Fryderyk westchnął cicho. Spojrzał zaniepokojony na Juliusza, który spał słodko i twardo jak nigdy. Wzrok pianisty znów skrzyżował się ze wzrokiem demona, rozważając wszystkie za i przeciw, czy w końcu zasnąć, czy jednak nie. Ostatecznie zmęczenie przezwyciężyło wszystkie inne instynkty i zaledwie minutę później, Chopin spał równie głęboko co Słowacki. Mickiewicz uśmiechnął się do siebie. Teraz nareszcie będzie miał szansę i spokój.
Nie śpieszył się koniecznie. Nie wiedział w sumie czemu, miał teraz medalion jak na talerzu. Po prostu znajdywał jakąś dziwną przyjemność, w obserwowaniu jak Juliusz mamrocze coś przez sen, jednocześnie będąc tak bardzo nieobecnym umysłem jak nigdy dotąd. Zerkał też na Chopina. W sumie...mógł go zabić. Teraz skręcić mu kark, w końcu spał i był bezbronny. Woźnica się nie zorientuje, był zbyt mało czujny. Adam pomyślał sobie, że to w sumie był pomysł lepszy niż dobry. Pochylił się nad muzykiem, a następnie chwycił jego głowę w specyficzny sposób. Teraz wystarczył jeden zdecydowany ruch i...
— O cholera! — przeklął, gdy jeden z koni ciągnących dorożkę gwałtownie stanął dęba, a woźnica wydał z siebie przeraźliwy wrzask. Dwaj śpiący wcześniej mężczyźni obudzili się momentalnie ze zduszonym krzykiem na ustach, a Adam przewrócił się, prawie wypadając z dorożki. Przeciął sobie wargę. Tak przynajmniej stwierdzał po nieprzyjemnym metalicznym smaku, który nagle znalazł się na jego wargach i języku.
— Co się dzieje? Kto krzyczał? — Juliusz sennie błądził wzrokiem po twarzach towarzyszów.
— Nasz woźnica. — Fryderyk błyskawicznie wyskoczył z powozu, podbiegając do przodu, aby zobaczyć jak się sprawy mają. Nie odzywał się przez moment, co spotęgowało niepokój Słowackiego i Mickiewicza (no, ale głównie Słowackiego). Gdy jednak już to zrobił, jego głos był słaby oraz drżący. — Ch-chyba...chyba jest malusieńki problem, moi drodzy.
Demon i poeta zerknęli po sobie. W mgnieniu oka dołączyli do Chopina, z nietęgimi minami wpatrując się w to, co stało się przed dorożką. Juliusz wyglądał jakby miał zaraz zwrócić, zaś mina Adama prezentowała się tak, jakby na sekundę ten zamienił się w dziecko, które właśnie odkryło, że Święty Mikołaj wcale nie istnieje.

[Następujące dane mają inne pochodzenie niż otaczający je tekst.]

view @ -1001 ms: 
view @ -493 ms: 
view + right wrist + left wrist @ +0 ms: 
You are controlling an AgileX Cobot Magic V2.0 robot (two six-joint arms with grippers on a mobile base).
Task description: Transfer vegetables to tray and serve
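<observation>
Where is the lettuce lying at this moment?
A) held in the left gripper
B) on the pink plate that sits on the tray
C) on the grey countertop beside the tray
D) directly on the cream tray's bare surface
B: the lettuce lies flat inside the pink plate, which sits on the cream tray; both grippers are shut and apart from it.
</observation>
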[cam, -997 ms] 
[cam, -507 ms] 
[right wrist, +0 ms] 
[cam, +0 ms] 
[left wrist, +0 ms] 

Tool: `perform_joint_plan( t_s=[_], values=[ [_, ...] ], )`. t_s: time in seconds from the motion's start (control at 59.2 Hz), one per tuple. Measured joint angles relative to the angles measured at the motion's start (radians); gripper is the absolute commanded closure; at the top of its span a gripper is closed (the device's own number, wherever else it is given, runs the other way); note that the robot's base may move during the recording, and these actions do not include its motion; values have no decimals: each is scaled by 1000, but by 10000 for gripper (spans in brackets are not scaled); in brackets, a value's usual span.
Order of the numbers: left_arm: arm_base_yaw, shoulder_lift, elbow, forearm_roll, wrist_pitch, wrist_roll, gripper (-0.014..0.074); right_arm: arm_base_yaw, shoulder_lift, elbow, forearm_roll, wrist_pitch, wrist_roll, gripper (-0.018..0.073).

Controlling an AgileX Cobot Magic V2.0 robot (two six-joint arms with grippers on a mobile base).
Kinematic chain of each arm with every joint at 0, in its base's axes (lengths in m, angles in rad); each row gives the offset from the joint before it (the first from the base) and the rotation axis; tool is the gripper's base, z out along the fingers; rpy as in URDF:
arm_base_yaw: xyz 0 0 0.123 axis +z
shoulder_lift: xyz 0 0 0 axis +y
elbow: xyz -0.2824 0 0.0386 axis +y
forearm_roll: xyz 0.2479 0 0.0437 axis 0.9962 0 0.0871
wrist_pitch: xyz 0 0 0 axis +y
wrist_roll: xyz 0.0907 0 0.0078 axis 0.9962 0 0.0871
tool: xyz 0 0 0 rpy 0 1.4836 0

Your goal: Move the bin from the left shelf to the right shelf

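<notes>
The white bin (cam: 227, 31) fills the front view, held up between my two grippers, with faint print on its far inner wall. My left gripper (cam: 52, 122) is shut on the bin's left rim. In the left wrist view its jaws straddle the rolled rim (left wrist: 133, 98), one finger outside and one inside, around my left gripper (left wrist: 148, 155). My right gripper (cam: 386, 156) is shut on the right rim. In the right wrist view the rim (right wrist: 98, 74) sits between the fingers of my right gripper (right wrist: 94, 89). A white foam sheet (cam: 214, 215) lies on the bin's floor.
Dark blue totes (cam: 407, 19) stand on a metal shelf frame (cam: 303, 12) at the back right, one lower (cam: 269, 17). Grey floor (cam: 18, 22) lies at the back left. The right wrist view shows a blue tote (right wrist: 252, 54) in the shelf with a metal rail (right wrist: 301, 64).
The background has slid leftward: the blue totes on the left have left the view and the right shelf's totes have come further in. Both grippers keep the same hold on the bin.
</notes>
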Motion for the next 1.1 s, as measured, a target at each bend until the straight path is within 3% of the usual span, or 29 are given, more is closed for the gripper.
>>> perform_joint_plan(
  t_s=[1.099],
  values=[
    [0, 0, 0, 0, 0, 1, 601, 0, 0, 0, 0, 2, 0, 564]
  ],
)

To, że woźnica był martwy, było faktem w istocie najmniej osobliwym. Już bardziej mogło niepokoić to, że jego oczy zostały wypalone jakby przez piorun, choć niebo było całkowicie bezchmurne. Ich konie zniknęły, po prostu. Rozpłynęły się w powietrzu jak bańki mydlane, które ktoś postanowił złapać w dłonie.
— Co ty wyprawiasz? — Adam zapytał Fryderyka, który zaczął szczypać każdy cal swojego ramienia.
— Chyba widać, czyż nie? Próbuję się obudzić — zaśmiał się nerwowo. — A niech pana diabli wezmą panie Soplica, faktycznie byłem piekielnie zmęczony.
— To nie sen — zapewnił nieco rozdrażniony demon. — Cogito ergo sum. Zastanawia mnie tylko, kto ma na tyle silną moc, aby używać jej bezkarnie na tak otwartym terenie. — Okrążył dorożkę, zupełnie ignorując sceptyczne spojrzenia Fryderyka oraz Juliusza.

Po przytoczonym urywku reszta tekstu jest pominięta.